We propose a Bayesian mixture model, which classifies genes according to similarity in their variance. The result is that genes in the same latent class share the similar variance, estimated from a larger number of replicates than purely those per gene, i.e. the total of all replicates of all genes in the same latent class.

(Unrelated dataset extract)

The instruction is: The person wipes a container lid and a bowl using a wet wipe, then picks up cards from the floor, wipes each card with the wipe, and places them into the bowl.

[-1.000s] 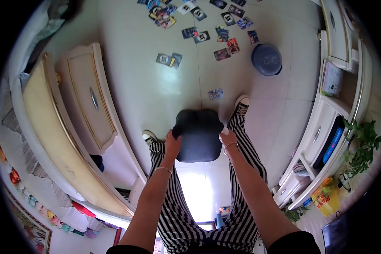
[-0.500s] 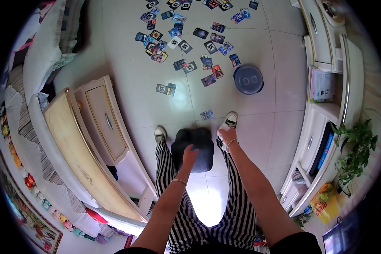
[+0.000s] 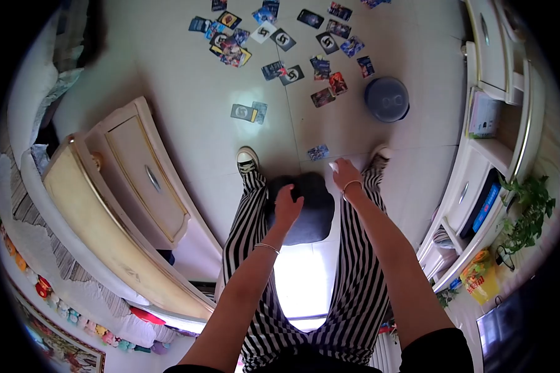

An example dataset, consisting of 9216 genes with four replicates per condition, resulted in four latent classes based on their similarity of the variance.
The mixture variance model provides a realistic and flexible estimate for the variance of gene expression data under limited replicates. We believe that in using the latent class variances, estimated from a larger number of genes in each derived latent group, the p-values obtained are more robust than either using a constant gene or gene-specific variance estimate.
在许多基于实验室的高通量微阵列实验中,基因表达水平的重复样本非常少。因此,基因方差的估计不准确。对这些数据的图形摘要进行目视检查通常会发现存在异方差性,解决此问题的标准方法是进行log2转换。在这种情况下,在对这些数据进行分析时,通常会假设基因变异性是恒定的。然而,这可能是一个过于严格的假设。更仔细的检查表明,简单的log2转换并不能消除异方差性问题。另一种策略是假设独立的基因特异性方差;尽管同样存在问题,因为基于少量重复样本的方差估计非常不稳定。对于不同条件或不同组织样本,在检验统计量基于基因变异性的准确估计时,可能会实现更有意义和可靠的基因表达比较;这是鉴定差异表达基因的关键步骤。
我们提出了一种贝叶斯混合模型,该模型根据基因方差的相似性对基因进行分类。结果是,同一潜在类别的基因具有相似的方差,该方差是根据比每个基因单独的重复样本更多的重复样本估计得出的,即同一潜在类别中所有基因的所有重复样本的总和。一个示例数据集由每个条件下有四个重复样本的9216个基因组成,根据方差相似性得到了四个潜在类别。
混合方差模型为有限重复样本下的基因表达数据方差提供了现实且灵活的估计。我们认为,使用从每个派生的潜在组中的更多基因估计出的潜在类别方差,所获得的p值比使用恒定基因或基因特异性方差估计更稳健。